• _YOUR INSTRUCTIONS_:
Only lines below containing the string "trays" should be counted; please give that count by itself.

• _RAW DATA_:
★ ★ ★
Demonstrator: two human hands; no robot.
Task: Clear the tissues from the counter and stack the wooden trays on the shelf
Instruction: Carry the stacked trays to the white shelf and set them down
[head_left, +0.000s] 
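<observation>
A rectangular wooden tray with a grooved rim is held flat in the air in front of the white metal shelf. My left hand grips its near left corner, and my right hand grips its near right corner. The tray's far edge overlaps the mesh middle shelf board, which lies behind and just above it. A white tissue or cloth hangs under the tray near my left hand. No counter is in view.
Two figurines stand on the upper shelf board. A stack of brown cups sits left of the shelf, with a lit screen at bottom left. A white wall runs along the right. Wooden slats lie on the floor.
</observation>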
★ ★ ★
• _WRITTEN RESPONSE_:
2